§ Assigned task: Filter this listing down to the lines that contain the word "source", and copy them.
-------- The data
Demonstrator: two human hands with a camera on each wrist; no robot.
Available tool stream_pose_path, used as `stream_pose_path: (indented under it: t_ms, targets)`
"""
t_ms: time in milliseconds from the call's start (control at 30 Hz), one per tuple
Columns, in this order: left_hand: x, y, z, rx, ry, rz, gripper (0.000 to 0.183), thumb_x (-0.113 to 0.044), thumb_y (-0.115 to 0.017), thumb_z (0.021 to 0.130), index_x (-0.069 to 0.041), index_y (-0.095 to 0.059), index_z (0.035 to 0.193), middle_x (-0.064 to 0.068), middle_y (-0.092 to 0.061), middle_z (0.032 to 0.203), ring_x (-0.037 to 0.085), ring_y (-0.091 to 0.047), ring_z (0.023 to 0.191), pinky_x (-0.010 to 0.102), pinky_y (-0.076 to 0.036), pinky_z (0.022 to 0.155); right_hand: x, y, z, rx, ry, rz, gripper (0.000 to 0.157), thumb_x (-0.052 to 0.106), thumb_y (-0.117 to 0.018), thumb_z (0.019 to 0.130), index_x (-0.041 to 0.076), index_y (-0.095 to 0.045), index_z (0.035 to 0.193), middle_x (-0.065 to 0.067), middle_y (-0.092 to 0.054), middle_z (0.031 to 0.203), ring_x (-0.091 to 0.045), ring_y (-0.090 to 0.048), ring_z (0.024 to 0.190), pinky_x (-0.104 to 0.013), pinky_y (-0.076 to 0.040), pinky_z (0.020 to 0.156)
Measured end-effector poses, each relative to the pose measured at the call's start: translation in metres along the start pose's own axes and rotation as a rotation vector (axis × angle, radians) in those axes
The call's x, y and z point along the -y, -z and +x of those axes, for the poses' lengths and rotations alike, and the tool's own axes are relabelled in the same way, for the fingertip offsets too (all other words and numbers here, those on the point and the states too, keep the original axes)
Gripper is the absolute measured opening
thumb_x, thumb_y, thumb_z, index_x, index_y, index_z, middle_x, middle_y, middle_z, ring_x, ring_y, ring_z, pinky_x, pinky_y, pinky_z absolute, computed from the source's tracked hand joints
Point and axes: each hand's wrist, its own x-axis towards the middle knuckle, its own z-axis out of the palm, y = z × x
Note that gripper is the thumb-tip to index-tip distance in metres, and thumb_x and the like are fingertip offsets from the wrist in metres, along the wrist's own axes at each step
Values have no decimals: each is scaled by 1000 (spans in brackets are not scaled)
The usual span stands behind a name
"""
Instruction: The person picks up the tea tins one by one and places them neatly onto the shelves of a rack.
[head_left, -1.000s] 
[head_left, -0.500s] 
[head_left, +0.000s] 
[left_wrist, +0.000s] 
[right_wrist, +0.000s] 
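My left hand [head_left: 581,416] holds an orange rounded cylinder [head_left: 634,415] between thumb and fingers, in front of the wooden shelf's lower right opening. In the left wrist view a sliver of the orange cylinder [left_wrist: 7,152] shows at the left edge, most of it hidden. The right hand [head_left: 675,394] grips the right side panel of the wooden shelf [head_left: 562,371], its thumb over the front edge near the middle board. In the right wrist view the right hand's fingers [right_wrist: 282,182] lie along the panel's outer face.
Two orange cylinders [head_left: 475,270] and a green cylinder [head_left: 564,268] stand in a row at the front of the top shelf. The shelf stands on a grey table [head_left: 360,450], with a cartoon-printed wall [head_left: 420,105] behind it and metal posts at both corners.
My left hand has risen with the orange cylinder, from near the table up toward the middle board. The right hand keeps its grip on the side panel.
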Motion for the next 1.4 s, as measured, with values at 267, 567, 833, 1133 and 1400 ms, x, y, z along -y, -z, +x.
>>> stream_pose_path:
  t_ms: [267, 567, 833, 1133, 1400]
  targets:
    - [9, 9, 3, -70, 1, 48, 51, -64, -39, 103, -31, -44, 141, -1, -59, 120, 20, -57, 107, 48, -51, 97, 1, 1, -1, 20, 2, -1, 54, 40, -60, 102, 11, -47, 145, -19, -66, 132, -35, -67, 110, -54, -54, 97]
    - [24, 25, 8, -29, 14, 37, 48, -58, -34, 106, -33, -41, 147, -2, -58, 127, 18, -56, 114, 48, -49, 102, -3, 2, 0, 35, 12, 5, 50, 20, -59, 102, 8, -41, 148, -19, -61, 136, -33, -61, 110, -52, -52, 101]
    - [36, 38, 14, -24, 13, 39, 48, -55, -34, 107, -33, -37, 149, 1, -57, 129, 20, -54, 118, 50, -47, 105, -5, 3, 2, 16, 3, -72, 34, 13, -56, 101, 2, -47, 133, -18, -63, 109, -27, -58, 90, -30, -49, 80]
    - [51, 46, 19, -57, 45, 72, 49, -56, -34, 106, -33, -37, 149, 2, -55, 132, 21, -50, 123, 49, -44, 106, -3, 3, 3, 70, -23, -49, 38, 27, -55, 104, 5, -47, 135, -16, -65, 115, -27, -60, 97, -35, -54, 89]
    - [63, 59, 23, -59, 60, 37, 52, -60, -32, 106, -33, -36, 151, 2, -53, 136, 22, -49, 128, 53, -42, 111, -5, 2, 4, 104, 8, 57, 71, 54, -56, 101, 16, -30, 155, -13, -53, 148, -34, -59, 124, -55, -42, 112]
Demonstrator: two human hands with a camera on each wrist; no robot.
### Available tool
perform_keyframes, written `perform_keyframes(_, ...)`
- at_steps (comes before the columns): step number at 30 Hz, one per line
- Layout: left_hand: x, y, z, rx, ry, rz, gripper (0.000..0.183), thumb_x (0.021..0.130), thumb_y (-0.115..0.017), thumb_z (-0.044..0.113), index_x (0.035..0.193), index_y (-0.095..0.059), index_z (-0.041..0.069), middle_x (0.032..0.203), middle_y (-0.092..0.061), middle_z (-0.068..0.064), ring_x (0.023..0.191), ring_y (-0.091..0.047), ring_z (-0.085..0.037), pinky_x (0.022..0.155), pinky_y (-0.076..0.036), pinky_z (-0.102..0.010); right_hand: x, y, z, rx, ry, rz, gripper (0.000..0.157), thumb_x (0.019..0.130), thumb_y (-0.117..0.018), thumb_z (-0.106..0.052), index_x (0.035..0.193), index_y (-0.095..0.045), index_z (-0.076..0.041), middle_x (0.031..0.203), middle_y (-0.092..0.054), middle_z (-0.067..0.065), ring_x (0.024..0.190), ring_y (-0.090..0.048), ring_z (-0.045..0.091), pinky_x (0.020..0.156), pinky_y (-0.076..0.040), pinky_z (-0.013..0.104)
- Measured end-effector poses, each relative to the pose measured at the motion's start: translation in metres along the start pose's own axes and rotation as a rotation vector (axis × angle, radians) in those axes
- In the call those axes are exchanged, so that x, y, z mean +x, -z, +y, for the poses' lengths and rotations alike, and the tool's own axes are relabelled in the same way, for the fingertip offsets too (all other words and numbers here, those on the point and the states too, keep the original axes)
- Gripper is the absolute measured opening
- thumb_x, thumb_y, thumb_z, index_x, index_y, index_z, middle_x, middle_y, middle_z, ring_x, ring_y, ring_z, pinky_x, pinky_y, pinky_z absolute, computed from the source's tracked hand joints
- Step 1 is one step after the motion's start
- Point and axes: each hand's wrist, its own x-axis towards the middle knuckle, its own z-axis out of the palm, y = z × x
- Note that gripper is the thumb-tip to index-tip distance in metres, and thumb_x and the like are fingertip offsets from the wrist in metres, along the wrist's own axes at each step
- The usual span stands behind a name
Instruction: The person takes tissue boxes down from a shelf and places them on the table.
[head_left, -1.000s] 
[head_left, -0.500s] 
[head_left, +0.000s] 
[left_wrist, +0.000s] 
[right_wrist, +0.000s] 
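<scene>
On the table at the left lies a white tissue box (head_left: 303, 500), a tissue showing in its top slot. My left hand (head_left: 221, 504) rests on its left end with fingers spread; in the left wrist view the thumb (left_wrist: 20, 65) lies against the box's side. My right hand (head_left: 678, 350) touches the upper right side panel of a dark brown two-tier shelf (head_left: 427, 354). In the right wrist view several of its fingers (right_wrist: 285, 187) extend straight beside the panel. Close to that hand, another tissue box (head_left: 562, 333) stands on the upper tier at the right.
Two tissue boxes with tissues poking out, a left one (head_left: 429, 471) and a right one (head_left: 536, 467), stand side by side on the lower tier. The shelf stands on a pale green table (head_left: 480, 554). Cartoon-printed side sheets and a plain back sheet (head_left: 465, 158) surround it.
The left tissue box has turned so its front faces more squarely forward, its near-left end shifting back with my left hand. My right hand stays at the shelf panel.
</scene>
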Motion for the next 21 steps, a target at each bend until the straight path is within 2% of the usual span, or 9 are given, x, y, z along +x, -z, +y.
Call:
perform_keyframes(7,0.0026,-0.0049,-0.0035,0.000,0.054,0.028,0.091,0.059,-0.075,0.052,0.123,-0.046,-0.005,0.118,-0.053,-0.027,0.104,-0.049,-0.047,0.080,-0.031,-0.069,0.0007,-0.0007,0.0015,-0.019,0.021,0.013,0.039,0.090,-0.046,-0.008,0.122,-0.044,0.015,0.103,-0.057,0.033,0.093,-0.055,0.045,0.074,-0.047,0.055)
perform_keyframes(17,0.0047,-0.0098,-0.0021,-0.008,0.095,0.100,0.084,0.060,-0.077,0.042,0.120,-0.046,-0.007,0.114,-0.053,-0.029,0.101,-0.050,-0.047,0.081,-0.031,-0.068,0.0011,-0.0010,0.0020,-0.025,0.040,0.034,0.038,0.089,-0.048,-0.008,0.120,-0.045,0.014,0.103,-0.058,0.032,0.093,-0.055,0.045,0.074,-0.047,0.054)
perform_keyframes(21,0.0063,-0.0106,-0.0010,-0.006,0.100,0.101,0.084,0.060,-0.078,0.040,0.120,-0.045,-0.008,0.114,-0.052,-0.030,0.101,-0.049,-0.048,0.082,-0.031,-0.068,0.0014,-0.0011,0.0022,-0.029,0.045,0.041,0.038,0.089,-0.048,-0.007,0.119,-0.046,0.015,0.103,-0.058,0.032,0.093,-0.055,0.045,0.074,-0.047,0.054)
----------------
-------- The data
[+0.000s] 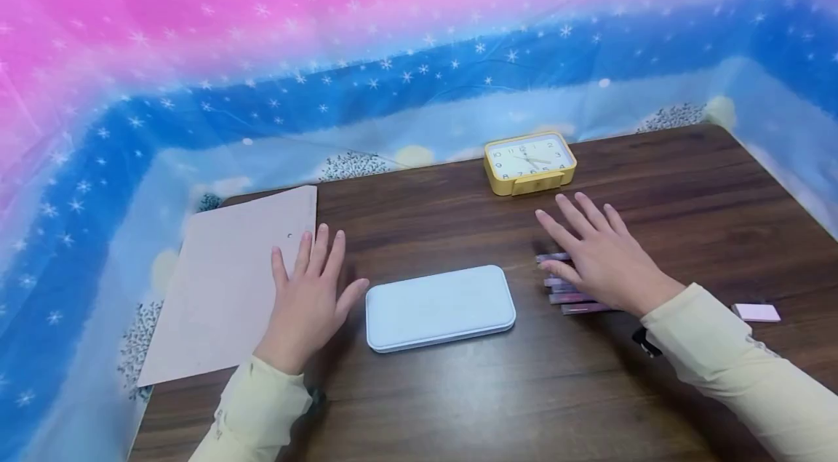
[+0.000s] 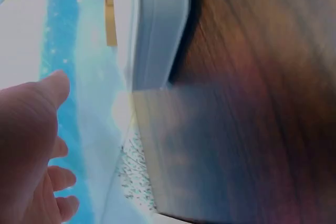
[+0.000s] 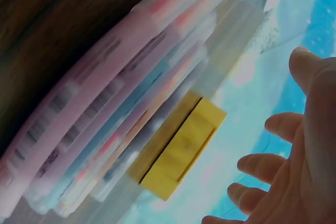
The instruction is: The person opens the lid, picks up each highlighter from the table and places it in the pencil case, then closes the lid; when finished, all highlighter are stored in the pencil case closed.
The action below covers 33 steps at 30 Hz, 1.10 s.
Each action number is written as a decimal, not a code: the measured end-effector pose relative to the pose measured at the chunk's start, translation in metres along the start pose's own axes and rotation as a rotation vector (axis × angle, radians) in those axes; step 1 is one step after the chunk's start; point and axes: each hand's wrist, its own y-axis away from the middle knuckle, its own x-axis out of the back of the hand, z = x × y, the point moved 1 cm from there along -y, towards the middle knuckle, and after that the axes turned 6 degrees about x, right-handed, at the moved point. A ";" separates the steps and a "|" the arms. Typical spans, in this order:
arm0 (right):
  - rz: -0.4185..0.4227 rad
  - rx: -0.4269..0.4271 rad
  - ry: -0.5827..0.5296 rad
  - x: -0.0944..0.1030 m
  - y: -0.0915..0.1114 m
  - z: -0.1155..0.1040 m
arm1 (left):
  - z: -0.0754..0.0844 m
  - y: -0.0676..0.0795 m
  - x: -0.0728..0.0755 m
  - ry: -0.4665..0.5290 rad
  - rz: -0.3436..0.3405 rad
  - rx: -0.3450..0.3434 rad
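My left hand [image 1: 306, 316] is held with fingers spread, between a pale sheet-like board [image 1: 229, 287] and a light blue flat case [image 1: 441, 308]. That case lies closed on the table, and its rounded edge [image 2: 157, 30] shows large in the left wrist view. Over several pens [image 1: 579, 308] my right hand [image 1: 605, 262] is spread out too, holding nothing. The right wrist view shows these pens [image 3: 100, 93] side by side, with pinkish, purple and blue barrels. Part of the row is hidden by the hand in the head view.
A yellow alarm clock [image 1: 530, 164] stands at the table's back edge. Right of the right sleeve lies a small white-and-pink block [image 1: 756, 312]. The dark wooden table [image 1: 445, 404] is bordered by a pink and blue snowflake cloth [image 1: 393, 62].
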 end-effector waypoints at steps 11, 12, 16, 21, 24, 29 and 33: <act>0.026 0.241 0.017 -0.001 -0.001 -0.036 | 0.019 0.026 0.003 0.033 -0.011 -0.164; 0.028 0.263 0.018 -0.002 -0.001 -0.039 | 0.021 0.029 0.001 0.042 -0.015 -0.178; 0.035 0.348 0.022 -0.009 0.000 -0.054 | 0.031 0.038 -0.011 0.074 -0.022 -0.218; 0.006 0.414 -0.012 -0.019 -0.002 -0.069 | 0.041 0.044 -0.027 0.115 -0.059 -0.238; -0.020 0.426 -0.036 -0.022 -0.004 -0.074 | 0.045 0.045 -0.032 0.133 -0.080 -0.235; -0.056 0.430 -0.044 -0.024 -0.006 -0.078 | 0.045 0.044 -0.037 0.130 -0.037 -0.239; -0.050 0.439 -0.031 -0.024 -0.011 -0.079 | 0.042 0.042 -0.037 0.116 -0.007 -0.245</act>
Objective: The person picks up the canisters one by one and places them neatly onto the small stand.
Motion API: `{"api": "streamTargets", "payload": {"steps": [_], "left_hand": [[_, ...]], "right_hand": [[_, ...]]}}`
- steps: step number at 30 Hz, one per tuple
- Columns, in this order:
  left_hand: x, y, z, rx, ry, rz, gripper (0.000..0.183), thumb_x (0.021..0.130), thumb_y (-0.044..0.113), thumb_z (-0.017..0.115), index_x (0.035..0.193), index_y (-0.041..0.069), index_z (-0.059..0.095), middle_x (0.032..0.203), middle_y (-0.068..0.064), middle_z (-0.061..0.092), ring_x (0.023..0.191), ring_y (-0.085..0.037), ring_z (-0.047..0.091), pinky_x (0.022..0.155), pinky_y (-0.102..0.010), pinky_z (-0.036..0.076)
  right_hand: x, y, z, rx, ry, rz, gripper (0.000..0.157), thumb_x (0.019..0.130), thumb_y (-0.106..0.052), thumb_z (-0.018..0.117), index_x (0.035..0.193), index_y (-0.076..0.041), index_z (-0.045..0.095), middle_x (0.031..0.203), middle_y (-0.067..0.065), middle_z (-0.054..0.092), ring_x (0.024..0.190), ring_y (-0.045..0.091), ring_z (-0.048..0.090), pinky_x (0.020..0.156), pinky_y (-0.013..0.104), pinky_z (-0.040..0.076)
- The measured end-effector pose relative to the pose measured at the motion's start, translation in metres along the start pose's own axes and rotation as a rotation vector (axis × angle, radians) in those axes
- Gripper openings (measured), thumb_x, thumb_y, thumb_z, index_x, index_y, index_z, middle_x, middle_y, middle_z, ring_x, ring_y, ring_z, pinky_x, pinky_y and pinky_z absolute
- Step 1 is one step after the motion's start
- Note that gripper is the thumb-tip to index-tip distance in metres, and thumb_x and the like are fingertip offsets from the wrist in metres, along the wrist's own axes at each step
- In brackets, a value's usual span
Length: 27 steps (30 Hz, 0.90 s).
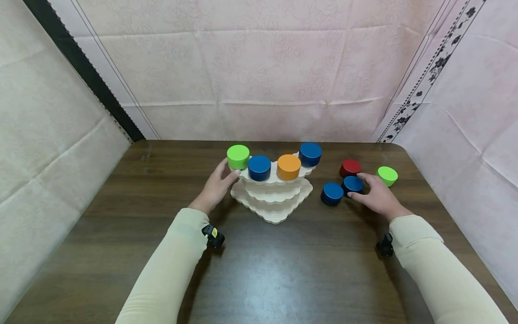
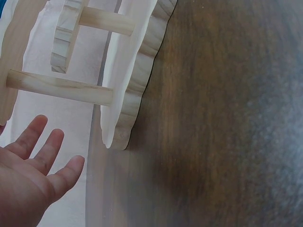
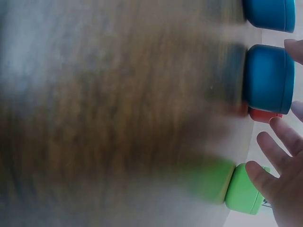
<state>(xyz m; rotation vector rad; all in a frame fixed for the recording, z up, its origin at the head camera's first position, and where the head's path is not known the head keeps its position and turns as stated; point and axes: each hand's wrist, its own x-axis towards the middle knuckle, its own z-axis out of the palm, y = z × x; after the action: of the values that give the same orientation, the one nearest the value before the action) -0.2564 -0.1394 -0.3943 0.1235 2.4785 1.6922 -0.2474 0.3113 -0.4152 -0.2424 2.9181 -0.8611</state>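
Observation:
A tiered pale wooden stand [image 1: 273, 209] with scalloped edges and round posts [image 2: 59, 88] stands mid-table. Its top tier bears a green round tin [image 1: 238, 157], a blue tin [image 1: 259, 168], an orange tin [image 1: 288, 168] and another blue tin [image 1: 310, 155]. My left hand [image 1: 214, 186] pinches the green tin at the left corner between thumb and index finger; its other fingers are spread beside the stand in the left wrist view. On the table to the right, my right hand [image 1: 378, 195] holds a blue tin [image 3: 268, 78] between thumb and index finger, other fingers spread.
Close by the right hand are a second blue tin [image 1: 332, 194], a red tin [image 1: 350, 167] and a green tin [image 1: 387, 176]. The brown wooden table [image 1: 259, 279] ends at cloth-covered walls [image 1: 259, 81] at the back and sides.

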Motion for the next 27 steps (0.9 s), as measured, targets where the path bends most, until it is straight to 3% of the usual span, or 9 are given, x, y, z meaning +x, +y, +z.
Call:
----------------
§ Answer to this exercise:
thumb_x, thumb_y, thumb_z, index_x, index_y, index_z, middle_x, middle_y, middle_z, ring_x, ring_y, ring_z, pinky_x, pinky_y, pinky_z absolute, computed from the source's tracked hand joints
- thumb_x, thumb_y, thumb_z, index_x, index_y, index_z, middle_x, middle_y, middle_z, ring_x, ring_y, ring_z, pinky_x, pinky_y, pinky_z absolute, computed from the source's tracked hand joints

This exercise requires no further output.